BEGIN

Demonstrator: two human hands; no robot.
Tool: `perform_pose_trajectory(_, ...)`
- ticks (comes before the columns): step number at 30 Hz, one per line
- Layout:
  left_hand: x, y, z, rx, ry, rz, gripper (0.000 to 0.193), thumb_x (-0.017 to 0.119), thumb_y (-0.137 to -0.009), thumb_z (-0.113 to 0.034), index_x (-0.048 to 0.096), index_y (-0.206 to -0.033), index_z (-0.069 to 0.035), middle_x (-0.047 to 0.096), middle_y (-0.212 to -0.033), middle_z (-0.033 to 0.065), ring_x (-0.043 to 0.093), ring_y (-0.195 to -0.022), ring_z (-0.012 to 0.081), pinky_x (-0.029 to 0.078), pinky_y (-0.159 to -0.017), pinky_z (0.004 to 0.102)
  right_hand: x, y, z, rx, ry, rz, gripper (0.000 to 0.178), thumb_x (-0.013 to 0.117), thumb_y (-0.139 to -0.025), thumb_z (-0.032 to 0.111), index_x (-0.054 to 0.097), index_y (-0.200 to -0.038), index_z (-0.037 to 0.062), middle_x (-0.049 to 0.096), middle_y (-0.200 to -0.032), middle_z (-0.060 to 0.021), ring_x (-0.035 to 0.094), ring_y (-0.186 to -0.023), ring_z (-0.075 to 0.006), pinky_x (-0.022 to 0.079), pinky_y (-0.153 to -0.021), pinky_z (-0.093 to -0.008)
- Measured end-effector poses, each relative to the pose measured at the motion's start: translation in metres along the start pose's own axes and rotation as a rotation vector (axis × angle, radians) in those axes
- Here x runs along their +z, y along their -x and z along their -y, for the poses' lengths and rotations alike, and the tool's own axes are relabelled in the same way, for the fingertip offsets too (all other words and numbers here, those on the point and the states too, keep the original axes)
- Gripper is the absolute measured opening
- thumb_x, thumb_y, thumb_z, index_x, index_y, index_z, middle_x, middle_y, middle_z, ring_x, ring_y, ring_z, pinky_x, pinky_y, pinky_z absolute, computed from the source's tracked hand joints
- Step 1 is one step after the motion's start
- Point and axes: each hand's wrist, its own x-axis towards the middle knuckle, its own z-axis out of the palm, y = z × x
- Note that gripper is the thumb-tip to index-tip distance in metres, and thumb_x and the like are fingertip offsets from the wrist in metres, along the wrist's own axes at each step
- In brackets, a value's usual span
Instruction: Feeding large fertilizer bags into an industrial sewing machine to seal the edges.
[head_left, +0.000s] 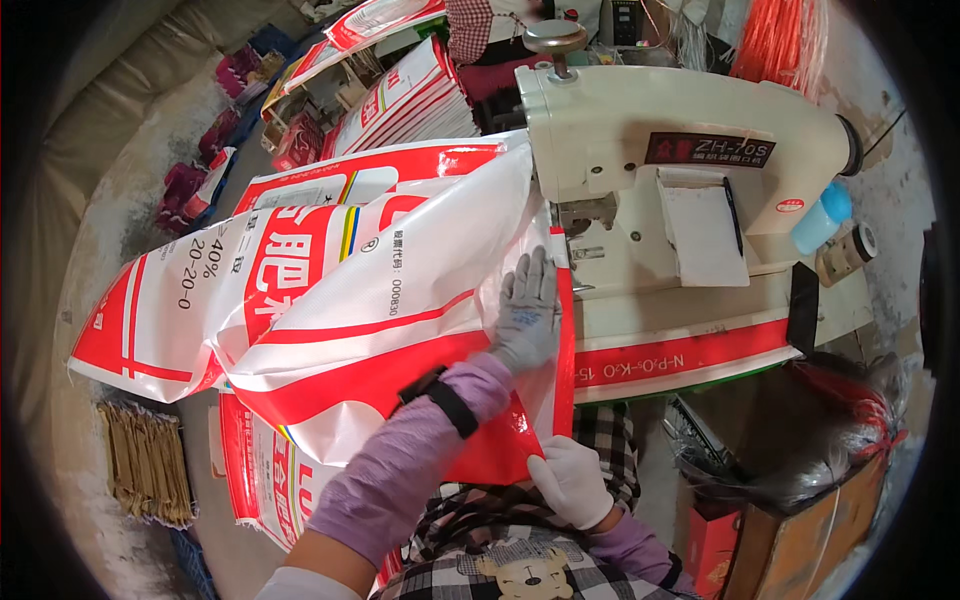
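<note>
A large red-and-white printed woven bag (380,290) lies across the sewing table, its right edge along the white industrial sewing machine (700,140). My left hand (528,305), in a grey glove, rests flat on the bag near that edge, fingers stretched out, just left of the machine's presser foot and needle area (590,225). Lower down, my right hand (575,482), in a white glove, pinches the bag's near right corner between thumb and fingers. A black strap with a small device (440,395) is round my left forearm.
Stacked printed bags (410,95) lie behind. A notepad with a pen (700,230) sits on the machine, beside a blue bottle (822,218) and a thread spool (848,252). Red string (785,45) hangs at the back. A wooden box (820,530) stands at lower right; folded brown sacks (148,465) lie left.
</note>
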Motion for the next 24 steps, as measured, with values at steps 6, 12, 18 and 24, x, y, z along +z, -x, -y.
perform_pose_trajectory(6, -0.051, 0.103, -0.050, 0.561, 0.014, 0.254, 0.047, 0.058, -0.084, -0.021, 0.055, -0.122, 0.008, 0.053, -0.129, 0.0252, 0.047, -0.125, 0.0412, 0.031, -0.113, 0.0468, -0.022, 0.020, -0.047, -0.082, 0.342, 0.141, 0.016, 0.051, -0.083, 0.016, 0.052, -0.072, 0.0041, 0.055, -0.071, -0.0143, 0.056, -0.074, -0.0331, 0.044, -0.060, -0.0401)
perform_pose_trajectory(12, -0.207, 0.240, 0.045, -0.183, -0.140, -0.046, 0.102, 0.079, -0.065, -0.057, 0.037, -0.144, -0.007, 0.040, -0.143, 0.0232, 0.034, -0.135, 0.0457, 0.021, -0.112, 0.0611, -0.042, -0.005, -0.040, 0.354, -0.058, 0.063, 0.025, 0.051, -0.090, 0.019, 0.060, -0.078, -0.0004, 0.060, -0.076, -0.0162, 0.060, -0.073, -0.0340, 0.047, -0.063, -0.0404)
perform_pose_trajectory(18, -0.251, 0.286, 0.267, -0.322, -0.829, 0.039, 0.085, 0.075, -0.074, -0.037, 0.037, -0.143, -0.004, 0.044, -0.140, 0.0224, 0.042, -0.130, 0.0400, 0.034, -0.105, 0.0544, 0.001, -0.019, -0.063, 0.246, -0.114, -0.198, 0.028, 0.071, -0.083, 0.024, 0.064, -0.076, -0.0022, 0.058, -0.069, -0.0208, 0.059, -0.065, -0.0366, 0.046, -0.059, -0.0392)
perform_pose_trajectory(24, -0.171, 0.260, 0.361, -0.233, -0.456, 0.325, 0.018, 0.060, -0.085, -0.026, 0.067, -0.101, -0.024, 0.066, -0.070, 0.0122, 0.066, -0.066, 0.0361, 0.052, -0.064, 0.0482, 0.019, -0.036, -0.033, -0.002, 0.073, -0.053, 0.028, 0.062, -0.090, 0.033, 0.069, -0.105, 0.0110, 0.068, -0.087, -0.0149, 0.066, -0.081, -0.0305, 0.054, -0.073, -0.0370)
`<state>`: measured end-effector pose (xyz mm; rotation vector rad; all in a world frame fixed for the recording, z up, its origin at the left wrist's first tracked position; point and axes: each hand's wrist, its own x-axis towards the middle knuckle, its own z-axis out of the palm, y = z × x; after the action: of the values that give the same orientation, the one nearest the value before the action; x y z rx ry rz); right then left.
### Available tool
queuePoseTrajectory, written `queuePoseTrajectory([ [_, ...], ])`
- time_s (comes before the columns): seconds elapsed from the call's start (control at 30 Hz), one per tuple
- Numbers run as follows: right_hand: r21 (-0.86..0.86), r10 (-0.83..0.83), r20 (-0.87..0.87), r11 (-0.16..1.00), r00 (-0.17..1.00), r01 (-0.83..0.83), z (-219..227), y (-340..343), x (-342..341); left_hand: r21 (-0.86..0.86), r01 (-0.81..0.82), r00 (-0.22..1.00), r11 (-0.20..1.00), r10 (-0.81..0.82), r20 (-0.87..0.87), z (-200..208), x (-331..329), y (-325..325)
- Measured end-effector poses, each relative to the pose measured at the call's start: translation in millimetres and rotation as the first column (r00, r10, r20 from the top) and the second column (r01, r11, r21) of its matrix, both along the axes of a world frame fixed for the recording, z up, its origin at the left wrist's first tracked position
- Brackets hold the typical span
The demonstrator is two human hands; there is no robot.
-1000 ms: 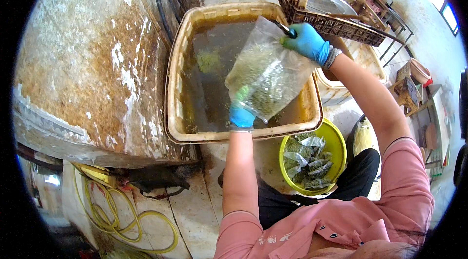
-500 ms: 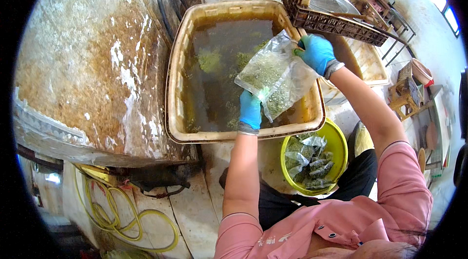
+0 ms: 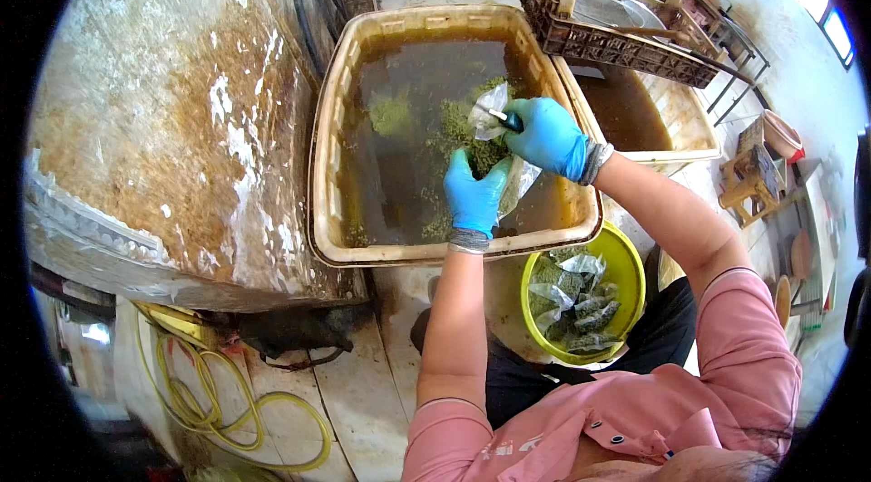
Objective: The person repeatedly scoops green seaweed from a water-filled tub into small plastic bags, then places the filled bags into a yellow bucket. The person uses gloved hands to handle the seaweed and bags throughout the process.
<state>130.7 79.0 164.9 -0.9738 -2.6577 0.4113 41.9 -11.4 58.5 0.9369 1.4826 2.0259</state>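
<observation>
My blue-gloved left hand (image 3: 474, 192) grips the lower part of a clear plastic bag (image 3: 524, 183) of small green plant bits, its thumb and fingers around a dark green clump. Up and to the right, my blue-gloved right hand (image 3: 549, 136) is closed on a small dark-handled tool (image 3: 512, 121) with a pale narrow end; its exact kind is unclear. That pale end lies against the crumpled top of the bag. Both hands are above a large cream tub (image 3: 319, 183) of murky brown water. Green bits (image 3: 390, 116) float in the water.
A yellow-green basin (image 3: 638, 287) with several filled plastic bags stands by my legs. Behind the tub to the right is another cream tub (image 3: 694, 155), with a brown crate (image 3: 626, 45) above it. A stained wall block (image 3: 172, 137) rises on the left; a yellow hose (image 3: 263, 405) lies coiled on the floor.
The bag was held out flat before; now it is bunched between my hands. My right hand has moved left and down, nearer my left hand, and the dark-handled tool now shows.
</observation>
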Motion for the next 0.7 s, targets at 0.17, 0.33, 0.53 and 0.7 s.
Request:
queuePoseTrajectory([
  [0.17,-0.213,-0.220,-0.296,0.964,0.929,0.160,-21.2,12.3,5.1,-0.165,-0.102,0.991,0.981,0.085,-0.107,-5.8,3.1,5.7],
  [0.33,-0.072,-0.053,-0.314,0.997,0.948,0.032,-21.4,-11.3,19.4,-0.124,-0.137,0.984,0.983,0.149,0.100,-23.6,0.8,14.4],
  [0.53,0.028,0.067,-0.313,0.998,0.947,-0.062,1.3,-38.1,24.9,-0.071,-0.202,0.974,0.977,0.208,0.086,-25.2,-2.9,22.6],
  [0.7,-0.022,0.033,-0.265,0.999,0.964,-0.040,9.1,-35.7,29.3,-0.026,-0.046,0.978,0.999,0.050,0.201,-28.5,-12.0,23.9],
])
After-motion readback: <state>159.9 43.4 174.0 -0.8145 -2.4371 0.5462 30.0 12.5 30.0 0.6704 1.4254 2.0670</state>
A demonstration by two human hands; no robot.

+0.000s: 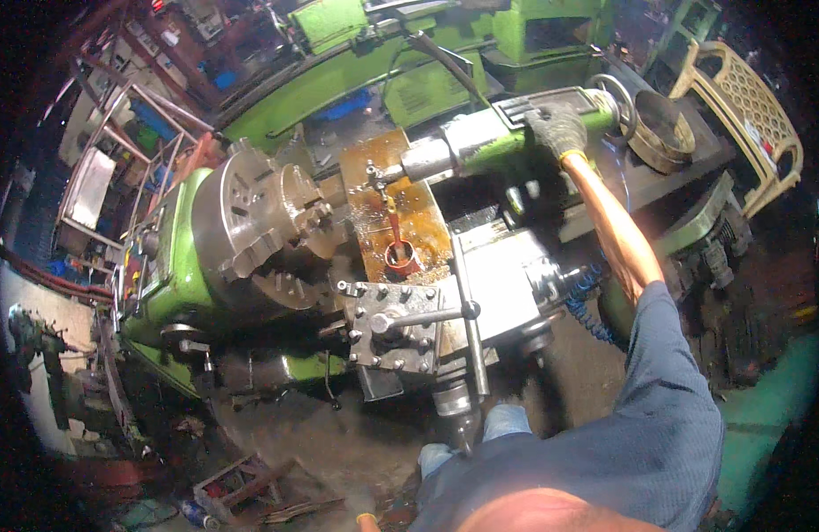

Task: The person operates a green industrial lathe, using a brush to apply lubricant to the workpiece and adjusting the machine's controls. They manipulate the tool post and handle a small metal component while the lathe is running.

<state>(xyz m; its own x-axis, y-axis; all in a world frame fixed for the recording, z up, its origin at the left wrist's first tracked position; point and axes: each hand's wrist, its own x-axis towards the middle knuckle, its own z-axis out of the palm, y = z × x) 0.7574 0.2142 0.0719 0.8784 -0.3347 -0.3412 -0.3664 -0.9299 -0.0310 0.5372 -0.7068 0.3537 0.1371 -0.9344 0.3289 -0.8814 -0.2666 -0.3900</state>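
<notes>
My right hand (558, 131), in a grey work glove with a yellow cuff, lies over the top of the green lathe tailstock (480, 133), its fingers laid toward the quill side. At the bottom edge my left hand (360, 504), also gloved, hangs low and blurred; its fingers cannot be made out. The tailstock quill (427, 160) points toward the large chuck (241, 213). Between them an oily brown plate (365, 191) carries a reddish cup (402, 257) with a brush (393, 217) standing in it. Nearer me sits the square tool post (396, 328) with its clamp lever (436, 316).
A handwheel (618, 102) ends the tailstock. Beside it stand a round metal ring (659, 133) and a beige plastic chair (746, 124). A long carriage bar (470, 310) juts toward me. Blue coiled hose (588, 306) hangs at the right; a metal frame (241, 488) lies on the floor.
</notes>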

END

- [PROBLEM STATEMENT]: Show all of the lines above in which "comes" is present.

- [WRITTEN ANSWER]:
- ticks (comes before the columns): step number at 30 Hz, one per line
- time_s (comes before the columns): seconds elapsed from the call's start (control at 30 Hz), one per tuple

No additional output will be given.